En tant qu’individu issu du métissage, il est alors courant au fil de ses socialisations de se sentir obligé.e de trancher et de choisir un seul aspect de son identité pour pouvoir cohabiter avec celui ou celle qui se considère uniforme. Et ce, parfois même au sein de sa propre famille, où peut se développer et se cristalliser une binarité au rôle scindant car à la fois physique et spatiale. La construction individuelle s’en trouve influencée, présentée comme destinée à être le fruit d’un tiraillement. Paradoxalement, si le regard extérieur associe fréquemment l’individu métis au groupe ethnique différent du sien – l’homogénéité étant considérée comme condition d’existence des groupes –, l’expérience du racisme est souvent invisibilisée, notamment en raison de la nuance, du presque : pas assez foncé.e ou trop clair.e pour que les propos ou actes racistes soient perçus comme crédibles ou graves. Et puis s’il existe des individus issus d’union mixte, c’est bien que la société a dépassé les clivages et le racisme…

 

Tous ces schémas de pensées concourent alors à leur manière à l’encrage du colorisme, nom donné au principe de hiérarchisation des teintes de couleur de peau, la plus claire étant la plus valorisée. Autant institutionnellement que de façon intériorisée, cette discrimination touche de manière encore plus violente les femmes racisées, qui subissent à la fois les injonctions des standards de beauté dits féminins et occidentalo-centrés. Depuis quelques années, les médias se sont accordés pour offrir une représentation des noirs majoritairement à travers des acteurs et modèles à la peau très peu foncée. Les individus pourvus des caractéristiques traditionnellement attribuées aux « métis », à savoir une peau bronzée et des traits que l’on qualifierait de « négroïdes, mais pas trop », sont alors devenus des versions acceptables des communautés afro-descendantes : plus clairs, donc plus beaux, donc plus bankables.
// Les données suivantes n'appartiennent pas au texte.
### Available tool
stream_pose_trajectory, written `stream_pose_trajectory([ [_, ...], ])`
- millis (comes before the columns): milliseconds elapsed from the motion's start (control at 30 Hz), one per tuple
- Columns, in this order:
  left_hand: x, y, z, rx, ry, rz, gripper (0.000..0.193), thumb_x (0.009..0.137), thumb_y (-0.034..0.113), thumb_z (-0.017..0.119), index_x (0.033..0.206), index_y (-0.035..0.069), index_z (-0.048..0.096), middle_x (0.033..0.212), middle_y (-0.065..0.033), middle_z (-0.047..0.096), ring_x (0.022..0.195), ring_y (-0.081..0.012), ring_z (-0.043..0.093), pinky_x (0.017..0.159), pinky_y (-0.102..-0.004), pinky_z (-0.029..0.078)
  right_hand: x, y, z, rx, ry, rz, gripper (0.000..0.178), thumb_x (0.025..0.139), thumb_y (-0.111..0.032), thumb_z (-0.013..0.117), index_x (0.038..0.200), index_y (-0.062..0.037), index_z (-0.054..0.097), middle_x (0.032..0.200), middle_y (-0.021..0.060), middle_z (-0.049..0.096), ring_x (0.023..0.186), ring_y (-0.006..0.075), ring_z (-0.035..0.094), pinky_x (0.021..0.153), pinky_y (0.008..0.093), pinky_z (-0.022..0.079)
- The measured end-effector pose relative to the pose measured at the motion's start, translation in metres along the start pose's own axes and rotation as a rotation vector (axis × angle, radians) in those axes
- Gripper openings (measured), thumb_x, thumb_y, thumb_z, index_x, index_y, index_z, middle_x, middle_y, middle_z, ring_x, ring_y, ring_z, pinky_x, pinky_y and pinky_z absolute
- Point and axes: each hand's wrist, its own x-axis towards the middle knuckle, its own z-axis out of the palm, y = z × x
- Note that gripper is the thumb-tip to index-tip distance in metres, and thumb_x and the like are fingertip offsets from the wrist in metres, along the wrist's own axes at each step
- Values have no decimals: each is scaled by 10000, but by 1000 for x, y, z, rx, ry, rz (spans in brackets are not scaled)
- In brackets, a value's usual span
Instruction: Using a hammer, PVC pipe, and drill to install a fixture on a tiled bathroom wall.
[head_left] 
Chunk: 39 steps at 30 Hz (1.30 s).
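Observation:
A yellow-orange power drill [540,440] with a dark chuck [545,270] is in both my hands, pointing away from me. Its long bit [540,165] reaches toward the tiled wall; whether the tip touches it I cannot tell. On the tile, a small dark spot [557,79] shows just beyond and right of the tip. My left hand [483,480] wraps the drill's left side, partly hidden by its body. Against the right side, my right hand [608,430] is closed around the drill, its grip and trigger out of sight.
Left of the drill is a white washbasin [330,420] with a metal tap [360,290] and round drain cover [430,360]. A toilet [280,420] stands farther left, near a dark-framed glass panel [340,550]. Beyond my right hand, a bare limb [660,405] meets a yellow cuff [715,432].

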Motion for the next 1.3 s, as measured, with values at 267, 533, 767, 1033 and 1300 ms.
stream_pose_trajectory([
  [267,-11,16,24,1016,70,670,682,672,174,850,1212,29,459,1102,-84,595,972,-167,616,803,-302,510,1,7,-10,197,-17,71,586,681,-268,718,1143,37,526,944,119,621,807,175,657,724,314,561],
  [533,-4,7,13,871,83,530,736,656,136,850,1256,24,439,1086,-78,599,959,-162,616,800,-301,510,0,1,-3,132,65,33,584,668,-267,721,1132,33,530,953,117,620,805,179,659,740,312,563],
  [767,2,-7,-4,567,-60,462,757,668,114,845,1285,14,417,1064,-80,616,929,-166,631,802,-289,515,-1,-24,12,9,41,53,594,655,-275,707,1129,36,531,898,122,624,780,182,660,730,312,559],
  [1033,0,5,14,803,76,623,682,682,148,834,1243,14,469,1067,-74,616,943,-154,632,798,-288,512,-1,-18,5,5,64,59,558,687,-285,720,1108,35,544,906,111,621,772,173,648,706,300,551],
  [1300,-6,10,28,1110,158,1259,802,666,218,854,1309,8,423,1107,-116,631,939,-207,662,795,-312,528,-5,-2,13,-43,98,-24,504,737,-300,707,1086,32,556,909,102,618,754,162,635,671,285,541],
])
Cette fascination flirte avec le fétichisme car s’accompagne d’une certaine objectification – la tendance est à l’obsession d’avoir un bébé métis à la peau « caramel », « chocolat » ou « café au lait » – et d’une hypersexualisation – le fantasme de la beauté des îles, exotique et sauvage dans la limite du raisonnable, persiste.

 

Les associations hasardeuses et maladroites comme celles-ci ne sont pas synonymes d’une société post-raciale comme certains le croient, mais plutôt nocives et symptomatiques d’un imaginaire collectif problématique qui saute à pieds joints dans la confusion entre les notions de nationalité, origines et couleur de peau. Si l’identité métisse apparaît complexe à saisir en raison de son caractère multiforme et de sa remise en question de la compréhension traditionnelle de ces notions justement, c’est peut-être qu’il existe autant de définitions que d’individus qui en font l’expérience. Les points communs qui existent, notamment face au racisme et dans la recherche d’un équilibre entre les différents héritages qui participent à la construction individuelle, découlent alors de nos réflexes de catégorisation racialisants, qu’il s’agirait de repenser.